Justice of the New York State Supreme Court from the 8th Judicial district
- In office January 1, 2000 – May 31, 2022

Member of the Erie County Legislature from the 13th district
- In office January 1, 1989 – January 1, 2000
- Preceded by: Thomas M. Reynolds
- Succeeded by: Steven P. McCarville

Personal details
- Born: July 28, 1951 Buffalo, New York, U.S.
- Died: January 3, 2023 (aged 71) Elma, New York, U.S.
- Party: Republican
- Spouse: Judy Gordhamer
- Children: 7
- Alma mater: Buffalo State College University at Buffalo Law School
- Occupation: Attorney

= Frederick J. Marshall =

American judge (1951–2023)

Frederick J. Marshall (July 28, 1951 – January 3, 2023) was an American jurist who was a justice of the New York State Supreme Court.
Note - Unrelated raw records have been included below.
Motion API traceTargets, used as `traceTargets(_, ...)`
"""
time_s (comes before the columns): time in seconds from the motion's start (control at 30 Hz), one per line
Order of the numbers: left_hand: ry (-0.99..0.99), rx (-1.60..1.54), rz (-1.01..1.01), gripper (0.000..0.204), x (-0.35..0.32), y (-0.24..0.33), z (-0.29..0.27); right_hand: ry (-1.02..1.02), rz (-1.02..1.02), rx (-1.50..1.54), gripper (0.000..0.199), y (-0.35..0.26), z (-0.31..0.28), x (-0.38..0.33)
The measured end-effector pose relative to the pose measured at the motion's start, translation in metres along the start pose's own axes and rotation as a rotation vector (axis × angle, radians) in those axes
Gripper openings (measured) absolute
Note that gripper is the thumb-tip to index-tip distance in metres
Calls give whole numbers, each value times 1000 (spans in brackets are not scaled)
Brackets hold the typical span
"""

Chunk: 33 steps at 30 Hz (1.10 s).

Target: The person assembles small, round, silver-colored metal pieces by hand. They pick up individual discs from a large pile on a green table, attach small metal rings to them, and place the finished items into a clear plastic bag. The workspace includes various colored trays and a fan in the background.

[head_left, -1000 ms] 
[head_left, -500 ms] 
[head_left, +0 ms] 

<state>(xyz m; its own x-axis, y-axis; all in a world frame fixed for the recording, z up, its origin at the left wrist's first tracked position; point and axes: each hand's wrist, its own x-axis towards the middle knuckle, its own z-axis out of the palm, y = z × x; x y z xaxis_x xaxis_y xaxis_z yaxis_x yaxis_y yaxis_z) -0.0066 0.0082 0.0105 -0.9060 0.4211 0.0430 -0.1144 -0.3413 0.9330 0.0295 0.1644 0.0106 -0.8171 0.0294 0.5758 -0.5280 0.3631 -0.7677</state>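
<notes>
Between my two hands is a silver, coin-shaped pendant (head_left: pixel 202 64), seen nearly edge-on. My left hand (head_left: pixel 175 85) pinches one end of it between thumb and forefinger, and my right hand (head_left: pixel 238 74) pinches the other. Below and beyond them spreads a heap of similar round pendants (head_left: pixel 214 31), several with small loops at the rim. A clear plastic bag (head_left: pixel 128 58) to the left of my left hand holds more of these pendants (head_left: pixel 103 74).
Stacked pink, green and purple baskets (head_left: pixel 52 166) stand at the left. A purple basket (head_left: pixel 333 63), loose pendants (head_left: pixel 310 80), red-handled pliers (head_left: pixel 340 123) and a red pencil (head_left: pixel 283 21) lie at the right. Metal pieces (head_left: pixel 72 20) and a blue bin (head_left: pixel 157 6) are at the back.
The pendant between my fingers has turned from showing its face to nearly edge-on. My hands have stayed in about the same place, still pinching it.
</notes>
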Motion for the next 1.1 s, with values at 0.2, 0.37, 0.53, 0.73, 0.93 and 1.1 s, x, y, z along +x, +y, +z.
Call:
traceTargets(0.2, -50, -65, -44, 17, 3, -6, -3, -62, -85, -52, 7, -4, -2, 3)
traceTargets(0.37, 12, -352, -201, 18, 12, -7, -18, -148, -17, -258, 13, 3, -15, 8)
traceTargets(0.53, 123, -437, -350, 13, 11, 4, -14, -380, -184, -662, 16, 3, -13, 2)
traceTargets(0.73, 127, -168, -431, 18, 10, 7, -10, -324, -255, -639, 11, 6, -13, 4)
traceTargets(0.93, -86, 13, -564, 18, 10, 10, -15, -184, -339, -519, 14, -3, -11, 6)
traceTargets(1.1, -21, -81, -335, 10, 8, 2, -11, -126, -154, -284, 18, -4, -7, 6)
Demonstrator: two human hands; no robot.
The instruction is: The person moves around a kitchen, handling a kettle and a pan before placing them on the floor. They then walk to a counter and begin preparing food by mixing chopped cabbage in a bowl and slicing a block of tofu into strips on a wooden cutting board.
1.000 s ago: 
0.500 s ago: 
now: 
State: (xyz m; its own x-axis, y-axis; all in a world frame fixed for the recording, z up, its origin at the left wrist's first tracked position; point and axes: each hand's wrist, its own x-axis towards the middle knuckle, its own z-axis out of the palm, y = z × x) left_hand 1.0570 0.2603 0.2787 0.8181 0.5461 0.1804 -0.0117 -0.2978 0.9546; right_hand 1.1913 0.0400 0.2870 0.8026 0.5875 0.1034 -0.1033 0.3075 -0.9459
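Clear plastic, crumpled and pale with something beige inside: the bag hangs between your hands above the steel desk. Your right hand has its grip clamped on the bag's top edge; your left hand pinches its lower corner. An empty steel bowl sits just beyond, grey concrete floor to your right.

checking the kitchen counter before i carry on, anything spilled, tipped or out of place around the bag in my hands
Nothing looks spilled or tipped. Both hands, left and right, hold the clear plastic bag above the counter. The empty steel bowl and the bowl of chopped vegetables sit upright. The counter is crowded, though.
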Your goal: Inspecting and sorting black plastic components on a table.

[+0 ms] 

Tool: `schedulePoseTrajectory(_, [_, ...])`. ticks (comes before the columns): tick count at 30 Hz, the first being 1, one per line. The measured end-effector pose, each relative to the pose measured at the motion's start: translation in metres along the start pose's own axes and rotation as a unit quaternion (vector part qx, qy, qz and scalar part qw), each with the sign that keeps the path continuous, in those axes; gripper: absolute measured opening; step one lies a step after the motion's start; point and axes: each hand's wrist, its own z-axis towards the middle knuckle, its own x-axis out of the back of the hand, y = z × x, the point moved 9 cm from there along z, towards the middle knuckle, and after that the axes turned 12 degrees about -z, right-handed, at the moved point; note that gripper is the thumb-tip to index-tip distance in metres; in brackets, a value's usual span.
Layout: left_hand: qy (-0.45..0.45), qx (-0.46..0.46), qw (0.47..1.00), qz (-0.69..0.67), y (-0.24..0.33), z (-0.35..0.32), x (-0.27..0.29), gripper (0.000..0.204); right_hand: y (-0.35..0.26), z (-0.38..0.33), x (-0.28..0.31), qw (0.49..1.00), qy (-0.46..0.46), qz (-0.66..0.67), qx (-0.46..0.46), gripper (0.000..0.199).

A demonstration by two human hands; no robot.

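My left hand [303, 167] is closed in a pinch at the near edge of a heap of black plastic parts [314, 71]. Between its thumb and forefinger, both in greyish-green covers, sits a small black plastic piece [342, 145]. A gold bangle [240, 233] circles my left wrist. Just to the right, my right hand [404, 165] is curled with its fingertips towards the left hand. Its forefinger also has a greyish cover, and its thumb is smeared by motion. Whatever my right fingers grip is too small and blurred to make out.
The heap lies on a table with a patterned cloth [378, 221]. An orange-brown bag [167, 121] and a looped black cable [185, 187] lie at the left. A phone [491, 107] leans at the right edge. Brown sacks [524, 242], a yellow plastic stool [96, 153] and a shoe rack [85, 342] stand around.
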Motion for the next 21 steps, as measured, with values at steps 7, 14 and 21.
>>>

An attorney and politician in the Buffalo, New York area before moving to the bench, Marshall was a former Minority Leader of the Erie County Legislature. Marshall was the son of the late New York State Supreme Court Justice Frederick M. Marshall. His brother Philip M. Marshall served as the Village Justice in the Buffalo suburb of Orchard Park, New York. Frederick J. Marshall died from non-Hodgkin lymphoma on January 3, 2023, at the age of 71.